Weidemann then, does not buy the excuse that because sovereign spreads are dictating retail rates in the periphery, the central bank thereby must purchase sovereign bonds to effectively enact monetary policy. When pressed on the issue of the U.S. buying its government's bonds, Weidemann makes an important (and comical) statement which speaks to how Germany views its relationship with other European countries:
"[The Fed is] purchasing bonds issued by a central government with an excellent credit rating. It doesn't buy Californian bonds or bonds from other U.S. states"
What is interesting about this statement is that if the analogy is to hold Weidemann must mean that the only bonds the ECB should buy would be bonds issued by a theoretical central government of Europe. Germany has always insisted that Eurobonds can never be a reality without complete fiscal integration. Therefore, the idea that political and fiscal integration can, in Draghi's words, "develop in parallel" to the currency union, is unacceptable to Germany. This of course makes perfect sense: if the lack of political integration was what caused monetary union to fail to achieve its goals in the first place, then political integration must be recognized before the currency union's problems can be fixed. That logic does not fail to hold simply because there is a crisis.
Weidemann goes on to say that there is no reason to assume that the currency union in its current form must be kept intact at all costs and notes that it is governments who decide who stays and who leaves, not the ECB. Furthermore, Weidemann notes that once the ECB "opens the door" to limitless bond buying, that door will be quite difficult to close. Finally, perhaps most disturbingly, he reminds the world that central banks can only inspire confidence in the short-term. In the long-run, LTROs and bond purchases
"...do not solve the fundamental problems. Actions are based on trust. Doing more and more does not always engender more trust. Over the long term, the central bank can only preserve trust if its actions conform to the mandate that it has been entrusted with."
In my view, the idea of trust is critical. Weidemann is effectively saying what most observers are forced, in the final analysis, to admit: fiat currencies are based strictly on trust and confidence. Excessive spending and printing causes that trust to deteriorate. It is then, quite ironic that the ECB would attempt to justify limitless sovereign bond purchases by citing its duty to maintain price stability. Printing money to purchase bonds will not, in the end, promote price stability because it will facilitate a lack of trust in the euro and a lack of confidence in the ECB's willingness to keep its actions confined to its mandate.

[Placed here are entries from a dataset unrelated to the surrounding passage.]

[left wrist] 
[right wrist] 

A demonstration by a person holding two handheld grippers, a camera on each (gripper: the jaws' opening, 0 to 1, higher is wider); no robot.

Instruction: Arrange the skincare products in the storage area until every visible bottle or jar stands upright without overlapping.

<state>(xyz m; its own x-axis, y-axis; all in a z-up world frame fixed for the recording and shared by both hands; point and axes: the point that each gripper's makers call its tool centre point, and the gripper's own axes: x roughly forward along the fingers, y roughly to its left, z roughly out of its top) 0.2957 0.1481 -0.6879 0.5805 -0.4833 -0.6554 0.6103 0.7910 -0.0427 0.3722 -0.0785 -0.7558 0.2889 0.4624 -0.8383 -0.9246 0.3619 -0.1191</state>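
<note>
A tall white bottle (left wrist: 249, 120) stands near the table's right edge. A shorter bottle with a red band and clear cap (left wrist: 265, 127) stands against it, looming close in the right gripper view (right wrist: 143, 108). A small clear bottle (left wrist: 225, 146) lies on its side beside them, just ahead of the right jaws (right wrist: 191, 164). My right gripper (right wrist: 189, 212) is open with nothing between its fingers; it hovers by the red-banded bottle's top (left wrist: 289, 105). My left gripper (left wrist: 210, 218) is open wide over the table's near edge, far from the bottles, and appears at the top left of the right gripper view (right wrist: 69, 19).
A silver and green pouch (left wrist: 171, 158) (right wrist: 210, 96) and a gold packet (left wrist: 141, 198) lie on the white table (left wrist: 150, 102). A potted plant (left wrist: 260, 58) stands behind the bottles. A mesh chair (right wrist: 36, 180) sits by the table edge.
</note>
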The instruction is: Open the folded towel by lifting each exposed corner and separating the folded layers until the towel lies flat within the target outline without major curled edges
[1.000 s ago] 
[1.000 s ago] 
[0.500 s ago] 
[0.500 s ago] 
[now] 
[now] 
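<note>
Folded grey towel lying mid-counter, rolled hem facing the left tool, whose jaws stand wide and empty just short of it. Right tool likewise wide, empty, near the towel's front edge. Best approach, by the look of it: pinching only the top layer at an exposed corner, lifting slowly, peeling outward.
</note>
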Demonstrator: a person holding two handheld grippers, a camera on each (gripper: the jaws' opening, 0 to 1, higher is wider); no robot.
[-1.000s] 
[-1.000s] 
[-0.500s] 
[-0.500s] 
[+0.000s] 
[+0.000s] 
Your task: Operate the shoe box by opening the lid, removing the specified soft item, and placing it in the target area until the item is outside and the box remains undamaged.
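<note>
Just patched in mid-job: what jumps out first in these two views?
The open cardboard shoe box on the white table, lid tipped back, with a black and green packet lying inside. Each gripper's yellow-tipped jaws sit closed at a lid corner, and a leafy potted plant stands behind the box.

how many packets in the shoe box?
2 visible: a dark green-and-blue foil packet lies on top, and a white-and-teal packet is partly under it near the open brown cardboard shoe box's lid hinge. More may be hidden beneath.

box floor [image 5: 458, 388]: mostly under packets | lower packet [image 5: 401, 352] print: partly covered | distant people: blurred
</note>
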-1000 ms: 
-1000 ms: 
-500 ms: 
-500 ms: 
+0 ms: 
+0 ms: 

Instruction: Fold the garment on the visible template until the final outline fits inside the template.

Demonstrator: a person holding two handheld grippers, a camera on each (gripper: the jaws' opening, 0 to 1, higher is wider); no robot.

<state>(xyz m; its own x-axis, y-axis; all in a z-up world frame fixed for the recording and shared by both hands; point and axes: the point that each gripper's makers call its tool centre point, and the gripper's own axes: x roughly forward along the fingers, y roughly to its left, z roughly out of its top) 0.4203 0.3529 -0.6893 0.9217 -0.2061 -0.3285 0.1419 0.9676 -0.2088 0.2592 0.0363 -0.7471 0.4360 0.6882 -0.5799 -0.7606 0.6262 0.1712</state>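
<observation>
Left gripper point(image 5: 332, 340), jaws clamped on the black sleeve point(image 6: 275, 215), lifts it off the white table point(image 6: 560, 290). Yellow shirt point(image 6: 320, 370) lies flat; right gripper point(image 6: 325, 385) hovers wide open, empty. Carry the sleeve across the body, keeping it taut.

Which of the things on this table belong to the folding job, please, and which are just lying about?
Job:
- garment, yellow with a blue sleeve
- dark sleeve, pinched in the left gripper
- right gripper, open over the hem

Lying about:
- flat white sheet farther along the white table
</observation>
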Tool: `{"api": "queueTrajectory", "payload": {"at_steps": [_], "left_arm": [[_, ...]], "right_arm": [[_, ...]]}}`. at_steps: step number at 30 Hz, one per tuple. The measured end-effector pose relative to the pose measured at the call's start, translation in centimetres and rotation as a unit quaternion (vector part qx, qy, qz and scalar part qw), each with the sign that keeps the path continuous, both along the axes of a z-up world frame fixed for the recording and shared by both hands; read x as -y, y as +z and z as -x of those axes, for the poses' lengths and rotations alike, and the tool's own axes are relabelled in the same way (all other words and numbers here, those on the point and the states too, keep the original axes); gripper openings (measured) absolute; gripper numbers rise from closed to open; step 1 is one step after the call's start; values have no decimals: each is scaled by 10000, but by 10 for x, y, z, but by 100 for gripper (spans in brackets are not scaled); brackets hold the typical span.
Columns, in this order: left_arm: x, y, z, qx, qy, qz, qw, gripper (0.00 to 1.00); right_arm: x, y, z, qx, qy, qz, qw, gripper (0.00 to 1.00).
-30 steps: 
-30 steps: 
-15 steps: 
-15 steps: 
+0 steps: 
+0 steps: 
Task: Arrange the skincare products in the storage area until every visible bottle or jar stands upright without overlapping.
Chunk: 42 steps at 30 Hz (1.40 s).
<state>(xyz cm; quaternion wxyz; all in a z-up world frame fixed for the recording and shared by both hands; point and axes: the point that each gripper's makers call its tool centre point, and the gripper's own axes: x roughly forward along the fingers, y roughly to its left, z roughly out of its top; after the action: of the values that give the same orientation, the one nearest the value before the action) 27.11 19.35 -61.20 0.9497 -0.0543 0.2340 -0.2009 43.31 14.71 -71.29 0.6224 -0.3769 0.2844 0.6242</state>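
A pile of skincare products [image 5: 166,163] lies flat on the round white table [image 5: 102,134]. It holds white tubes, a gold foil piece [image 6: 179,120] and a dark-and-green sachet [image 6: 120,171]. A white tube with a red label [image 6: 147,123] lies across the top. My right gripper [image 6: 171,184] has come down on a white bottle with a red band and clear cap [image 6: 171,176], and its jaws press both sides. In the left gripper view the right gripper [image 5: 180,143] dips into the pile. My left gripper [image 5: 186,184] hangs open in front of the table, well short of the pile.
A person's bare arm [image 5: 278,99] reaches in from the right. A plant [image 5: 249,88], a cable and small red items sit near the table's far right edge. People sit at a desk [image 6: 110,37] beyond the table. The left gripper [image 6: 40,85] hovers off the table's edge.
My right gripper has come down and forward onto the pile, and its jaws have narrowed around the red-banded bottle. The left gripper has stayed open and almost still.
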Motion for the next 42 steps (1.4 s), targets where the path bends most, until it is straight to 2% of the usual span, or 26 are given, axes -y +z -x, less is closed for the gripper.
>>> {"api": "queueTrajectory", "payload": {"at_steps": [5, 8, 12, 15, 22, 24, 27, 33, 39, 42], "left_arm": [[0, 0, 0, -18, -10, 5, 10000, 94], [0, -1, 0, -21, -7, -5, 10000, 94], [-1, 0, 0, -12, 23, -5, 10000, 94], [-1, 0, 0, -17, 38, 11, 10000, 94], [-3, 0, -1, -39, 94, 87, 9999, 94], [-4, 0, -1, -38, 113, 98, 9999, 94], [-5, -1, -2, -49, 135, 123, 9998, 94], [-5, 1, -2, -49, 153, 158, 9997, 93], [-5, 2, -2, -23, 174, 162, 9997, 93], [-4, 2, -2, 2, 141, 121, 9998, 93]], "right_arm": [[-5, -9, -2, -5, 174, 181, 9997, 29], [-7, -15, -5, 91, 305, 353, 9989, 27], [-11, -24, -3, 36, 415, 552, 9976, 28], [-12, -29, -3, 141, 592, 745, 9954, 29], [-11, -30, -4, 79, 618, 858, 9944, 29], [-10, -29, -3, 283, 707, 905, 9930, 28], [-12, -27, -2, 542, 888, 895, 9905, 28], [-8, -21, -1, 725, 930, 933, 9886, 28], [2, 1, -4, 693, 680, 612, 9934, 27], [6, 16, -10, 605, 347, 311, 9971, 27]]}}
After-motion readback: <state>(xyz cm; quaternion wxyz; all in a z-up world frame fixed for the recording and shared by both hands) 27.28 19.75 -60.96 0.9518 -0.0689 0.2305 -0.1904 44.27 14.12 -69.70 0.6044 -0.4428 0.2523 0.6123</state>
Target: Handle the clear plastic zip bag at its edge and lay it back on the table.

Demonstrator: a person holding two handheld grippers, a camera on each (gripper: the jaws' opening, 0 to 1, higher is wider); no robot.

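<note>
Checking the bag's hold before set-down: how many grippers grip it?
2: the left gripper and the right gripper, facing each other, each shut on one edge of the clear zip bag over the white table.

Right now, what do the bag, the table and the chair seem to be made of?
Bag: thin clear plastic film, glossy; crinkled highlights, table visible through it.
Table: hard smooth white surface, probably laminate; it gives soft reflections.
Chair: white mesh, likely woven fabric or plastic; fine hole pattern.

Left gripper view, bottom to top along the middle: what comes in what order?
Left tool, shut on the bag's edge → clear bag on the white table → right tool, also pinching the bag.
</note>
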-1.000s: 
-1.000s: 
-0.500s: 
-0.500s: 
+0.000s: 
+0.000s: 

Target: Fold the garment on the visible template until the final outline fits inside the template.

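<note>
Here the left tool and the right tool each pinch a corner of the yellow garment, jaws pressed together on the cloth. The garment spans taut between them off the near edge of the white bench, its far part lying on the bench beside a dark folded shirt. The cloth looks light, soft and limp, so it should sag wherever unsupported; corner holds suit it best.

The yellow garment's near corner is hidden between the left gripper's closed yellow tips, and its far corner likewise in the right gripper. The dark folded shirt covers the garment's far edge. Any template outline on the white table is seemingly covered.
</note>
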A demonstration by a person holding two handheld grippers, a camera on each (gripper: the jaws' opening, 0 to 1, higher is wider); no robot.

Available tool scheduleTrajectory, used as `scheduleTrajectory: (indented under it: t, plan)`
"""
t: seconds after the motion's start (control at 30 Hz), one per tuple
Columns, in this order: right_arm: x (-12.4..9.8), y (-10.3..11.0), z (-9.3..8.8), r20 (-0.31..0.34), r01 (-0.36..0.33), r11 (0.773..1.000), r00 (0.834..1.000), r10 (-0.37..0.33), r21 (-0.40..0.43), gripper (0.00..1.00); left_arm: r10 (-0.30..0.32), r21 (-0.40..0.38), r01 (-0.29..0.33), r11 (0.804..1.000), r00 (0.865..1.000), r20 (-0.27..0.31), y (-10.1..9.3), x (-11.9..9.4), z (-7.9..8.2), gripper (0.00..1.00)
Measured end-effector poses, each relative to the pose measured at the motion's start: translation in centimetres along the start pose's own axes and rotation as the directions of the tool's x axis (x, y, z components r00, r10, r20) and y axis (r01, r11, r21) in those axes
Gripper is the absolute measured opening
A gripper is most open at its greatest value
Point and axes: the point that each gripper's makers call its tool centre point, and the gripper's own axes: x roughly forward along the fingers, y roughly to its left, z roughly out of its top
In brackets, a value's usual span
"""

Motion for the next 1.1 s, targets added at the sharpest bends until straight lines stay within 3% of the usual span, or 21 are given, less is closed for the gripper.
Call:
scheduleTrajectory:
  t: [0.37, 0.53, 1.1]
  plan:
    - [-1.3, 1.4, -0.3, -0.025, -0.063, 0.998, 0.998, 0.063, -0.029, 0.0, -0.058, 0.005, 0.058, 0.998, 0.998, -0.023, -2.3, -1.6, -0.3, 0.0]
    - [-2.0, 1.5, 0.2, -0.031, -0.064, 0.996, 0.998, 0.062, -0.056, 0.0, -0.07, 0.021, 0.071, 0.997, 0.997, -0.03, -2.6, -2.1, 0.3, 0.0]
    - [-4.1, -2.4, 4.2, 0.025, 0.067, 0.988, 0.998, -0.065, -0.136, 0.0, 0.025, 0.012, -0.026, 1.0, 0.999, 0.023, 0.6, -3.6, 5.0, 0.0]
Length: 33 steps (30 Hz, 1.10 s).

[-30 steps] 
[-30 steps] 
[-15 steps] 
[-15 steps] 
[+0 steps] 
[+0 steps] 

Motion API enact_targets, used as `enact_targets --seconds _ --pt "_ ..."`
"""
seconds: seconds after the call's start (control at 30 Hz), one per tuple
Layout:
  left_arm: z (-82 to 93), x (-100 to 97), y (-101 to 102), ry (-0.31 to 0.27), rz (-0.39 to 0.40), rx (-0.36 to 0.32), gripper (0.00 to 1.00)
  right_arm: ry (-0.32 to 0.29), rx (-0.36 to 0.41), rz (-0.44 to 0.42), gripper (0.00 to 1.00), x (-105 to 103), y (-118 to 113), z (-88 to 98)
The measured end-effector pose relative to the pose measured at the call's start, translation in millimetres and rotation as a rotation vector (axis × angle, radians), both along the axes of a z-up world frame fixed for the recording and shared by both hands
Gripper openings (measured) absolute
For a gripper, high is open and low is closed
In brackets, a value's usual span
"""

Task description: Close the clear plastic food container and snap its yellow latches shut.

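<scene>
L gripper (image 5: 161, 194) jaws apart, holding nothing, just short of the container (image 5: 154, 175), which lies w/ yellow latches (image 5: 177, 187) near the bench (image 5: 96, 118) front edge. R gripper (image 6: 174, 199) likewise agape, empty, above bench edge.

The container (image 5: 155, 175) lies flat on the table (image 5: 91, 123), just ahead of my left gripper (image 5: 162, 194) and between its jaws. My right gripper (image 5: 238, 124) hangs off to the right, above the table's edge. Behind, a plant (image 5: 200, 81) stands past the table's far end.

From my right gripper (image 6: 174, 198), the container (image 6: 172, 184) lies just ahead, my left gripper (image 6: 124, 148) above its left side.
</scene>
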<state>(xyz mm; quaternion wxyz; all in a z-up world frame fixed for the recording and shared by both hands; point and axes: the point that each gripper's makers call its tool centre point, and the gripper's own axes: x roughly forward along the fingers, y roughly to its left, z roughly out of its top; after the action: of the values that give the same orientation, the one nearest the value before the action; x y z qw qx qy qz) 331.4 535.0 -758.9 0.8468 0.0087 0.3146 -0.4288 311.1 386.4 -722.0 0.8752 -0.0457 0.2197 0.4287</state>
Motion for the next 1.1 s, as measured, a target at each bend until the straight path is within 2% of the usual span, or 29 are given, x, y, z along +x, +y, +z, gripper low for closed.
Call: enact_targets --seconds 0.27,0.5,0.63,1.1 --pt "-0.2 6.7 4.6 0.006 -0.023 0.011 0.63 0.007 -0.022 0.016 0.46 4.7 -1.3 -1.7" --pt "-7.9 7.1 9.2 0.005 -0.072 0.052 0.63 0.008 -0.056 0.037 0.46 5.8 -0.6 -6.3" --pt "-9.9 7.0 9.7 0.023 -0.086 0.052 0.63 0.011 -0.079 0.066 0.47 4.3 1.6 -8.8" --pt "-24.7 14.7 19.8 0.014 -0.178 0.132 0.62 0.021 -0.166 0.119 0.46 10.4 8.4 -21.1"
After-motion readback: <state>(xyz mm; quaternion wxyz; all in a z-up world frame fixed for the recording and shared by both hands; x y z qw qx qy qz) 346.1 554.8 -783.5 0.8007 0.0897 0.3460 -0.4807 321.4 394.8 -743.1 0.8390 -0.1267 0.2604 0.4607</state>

Ultimately then, there are two options: 1) cap rates with unlimited bond purchases and in the process alienate Germany, the euro's most important economy by failing to respect the legitimate concerns of its officials, or 2) acknowledge that Germany is correct and begin allowing periphery nations to default. I ask investors to consider the consequences for the euro currency (FXE) of either of those two options. In my view, all roads lead to parity with the dollar in the best case scenario, and a complete devaluation of the euro in the worst case (as predicted by Kieth Weiner).